Le Pasteur Fouchier avait quitté Strasbourg, il avait en charge la paroisse de Lezay dans les deux-Sèvres. Jacques Ellul avait tenu devant ses étudiants strasbourgeois, au début de l'année 1940, des propos tendancieux les incitant à quitter l'Alsace ; il fut révoqué de l'Université et après divers périples se replia sur la région bordelaise à Martres où des amis lui prêtèrent une propriété agricole de un hectare. Il s'y installa avec sa femme, son fils Jean et je crois sa mère ou sa belle mère ? Martres et Coirac (où nous étions nous-mêmes repliés) étaient deux bourgades voisines, distantes seulement de 3 kilomètres, (coïncidence ou destin ?).

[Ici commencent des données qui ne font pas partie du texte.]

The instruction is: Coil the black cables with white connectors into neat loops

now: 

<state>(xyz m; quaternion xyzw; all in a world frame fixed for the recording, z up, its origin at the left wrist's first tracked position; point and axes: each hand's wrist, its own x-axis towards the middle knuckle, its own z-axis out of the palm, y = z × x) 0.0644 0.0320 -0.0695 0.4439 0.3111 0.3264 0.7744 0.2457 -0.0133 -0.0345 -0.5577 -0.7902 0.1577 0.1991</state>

Les deux communes se retrouvaient en zone occupée à 7 km seulement de la ligne de démarcation.
Dès le mois d'octobre 1940 Vichy proclama les lois anti-juives, les Juifs étrangers furent assignés à résidence surveillée dans des camps en France. En zone occupée allemande l'ordonnance allemande du 18 octobre 1940 faisait obligation à tous les Juifs de se faire recenser. Notre famille s'est déclarée à la sous-préfecture de Langon, j'ai conservé certaines de ces attestations, la première datant du 5 novembre 1940 portait encore le cachet "République Française" ! Plus tard ce cachet devait être remplacé par "Etat Français".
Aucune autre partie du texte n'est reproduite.